(last modified February 27, 2005)
Brockington et al. (2001) isolated a gene which shows similarity to fukutin, the gene mutated in Fukuyama CMD (FCMD). The Fukutin-related protein gene (Gene Symbol FKRP) maps to human chromosome 19q13.3, between markers D19S219 and D19S606. The FKRP gene spans less than 12.5 kb and contains 4 exons; exons 1 to 3 contain 5' UTR sequences only, exon 4 covers the remaining part of the 5' UTR, the entire protein coding region and the full 3' UTR sequence. The encoded protein measures 495 amino acids and has a significant similarity to fukutin. FKRP and fukutin (FCMD) are type II membrane proteins (i.e. N-terminus outside, C-terminus inside) and putative glycosyltransferases that are probably localized to the Golgi apparatus.
Mutation analysis identified FKRP mutations first in MDC1C patients and later in LGMD-2I families. The range of phenotypic severity due to FKRP-mutations is large and has so far not been observed in other muscular dystrophies. LGMD-2I sometimes follows a Duchenne-like disease course, with a loss of ambulation in the early teens followed by the development of a cardiomyopathy (Brockington). Where muscle samples from LGMD-2I families were available, a secondary laminin-alpha2 deficiency and a variable reduction in alpha-dystroglycan expression were observed (Brockington).

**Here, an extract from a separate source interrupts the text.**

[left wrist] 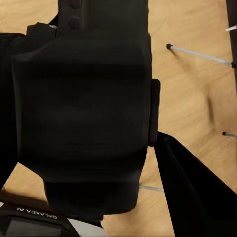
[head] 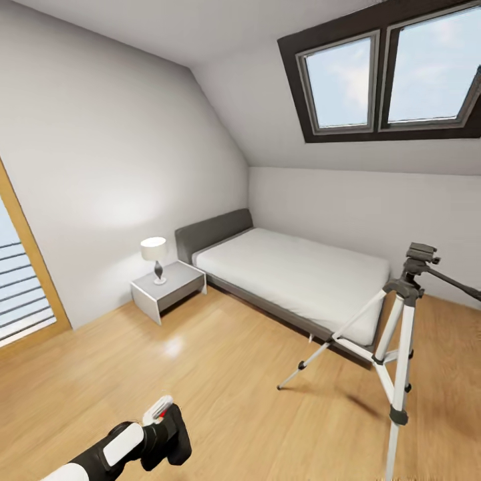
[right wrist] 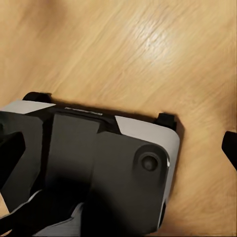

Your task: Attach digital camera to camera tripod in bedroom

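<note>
The camera tripod (head: 403,314) stands on the wood floor at the right of the bedroom, by the foot of the bed, with its dark head (head: 421,254) bare and its pan handle (head: 459,283) pointing right. Low at the left of the head view, my left gripper (head: 168,435) is shut on the black digital camera (head: 175,441). In the left wrist view the camera's body (left wrist: 84,108) sits between the fingers (left wrist: 197,197), and two tripod legs (left wrist: 200,54) show beyond it. My right gripper (right wrist: 118,148) hangs open over the floor, above the robot's base (right wrist: 98,163).
A grey bed (head: 294,274) with a white mattress lies against the back wall. A grey nightstand (head: 167,288) with a lamp (head: 155,257) stands left of it. A tall wood-framed window (head: 20,294) is at the left, a skylight (head: 387,73) above. Wood floor (head: 220,374) stretches between me and the tripod.
</note>
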Robot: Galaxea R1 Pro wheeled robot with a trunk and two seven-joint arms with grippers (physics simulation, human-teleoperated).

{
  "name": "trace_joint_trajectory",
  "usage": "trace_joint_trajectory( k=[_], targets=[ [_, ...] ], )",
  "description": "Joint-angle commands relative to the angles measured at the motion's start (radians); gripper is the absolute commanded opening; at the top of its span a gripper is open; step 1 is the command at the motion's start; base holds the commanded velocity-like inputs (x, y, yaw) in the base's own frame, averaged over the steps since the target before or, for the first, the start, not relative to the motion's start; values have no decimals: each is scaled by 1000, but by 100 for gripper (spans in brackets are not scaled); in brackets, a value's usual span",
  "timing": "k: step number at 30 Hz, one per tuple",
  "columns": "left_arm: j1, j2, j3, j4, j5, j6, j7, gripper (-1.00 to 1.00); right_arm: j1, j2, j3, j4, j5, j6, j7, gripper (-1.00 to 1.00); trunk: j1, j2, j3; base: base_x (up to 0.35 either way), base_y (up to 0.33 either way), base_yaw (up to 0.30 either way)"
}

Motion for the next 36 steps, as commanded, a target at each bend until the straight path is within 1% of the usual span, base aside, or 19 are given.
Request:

FKRP and fukutin are required for the post-translational modification of dystroglycan and directly affect its processing. Wild-type FKRP and FKRP-Leu276Ile, the most common cause of the milder LGMD2I, are trafficked to the Golgi apparatus and are less susceptible to proteasomal degradation compared other mutant FKRP's. These latter proteins, incl. Ser221Arg, Pro448Leu and Ala455Asp are retained in the endoplasmatic reticulum. As a consequence of reduced FKRP function, the alpha-dystroglycan produced may have a reduced binding capacity to extracellular laminin and the extracellular matrix (ECM). This effectively weakens the bridge between the dystrophin-associated glyco-protein complex and the ECM and disrupts the basal lamina of the muscle.
Links to other databases:
Gene
Symbol nomenclature Entrez
Gene OMIM Gene Map
Brockington et al. (2001) isolated a gene which shows similarity to fukutin, the gene mutated in Fukuyama CMD (FCMD, OMIM:253800). The Fukutin-related protein gene (Gene Symbol FKRP) maps to human chromosome 19q13.3, between markers D19S219 and D19S606 (centromere - D19S219 - 1.2 Mb - D19S412 - 0.20 Mb - fkrp52 - 0.04 Mb - FKRP - 0.72 Mb - D19S606 - telomere, Louhichi [2004]), a 3cM region. The FKRP gene is transcribed from centromere to telomere. The gene is flanked on the centromeric side by the STRN4 gene (transcribed from telomere to centromere) and 15 kb downstream by the SLC1A5 gene (transcribed from telomere to centromere). Exon 1 of the STRN4 gene resides in intron 1 of the FKRP gene.
The FKRP gene contains 4 exons; exons 1 to 3 contain 5' UTR sequences only, exon 4 covers the remaining part of the 5' UTR, the entire protein coding region and the full 3' UTR sequence. Since the introns are rather small, the entire gene spans less than 12.5 kb.
Exon | Exon size (bp) | Intron size (bp) | 5' cDNA position | Splice after | Remarks |
---|---|---|---|---|---|
1 | 33 | 1,936 | (-285) | - | 5' UTR |
2 | 62 | 426 | -252 | - | |
3 | 141 | 6,746 | -190 | - | |
4 | 3,071 | - | -39 | - | 39 bp 5' UTR, 1,488 bp full coding region and 1,540 3' UTR |
Legend:
Exon: numbering of exons and intron/exon boundaries are as determined by Brockington, with the
first base of the Met-codon counted as position 1 (see FKRP
coding DNA Reference Sequence). Exon size:
size of exon indicated in basepairs. Intron size: size of intron indicated in
basepairs. 5' cDNA position: first base of the exon. Splice after: splicing occurs in between of two coding triplets
(0), after the first (1) or the second (2) base of a triplet. Remarks: 5'UTR = 5'
untranslated region, 3'UTR = 3' untranslated region.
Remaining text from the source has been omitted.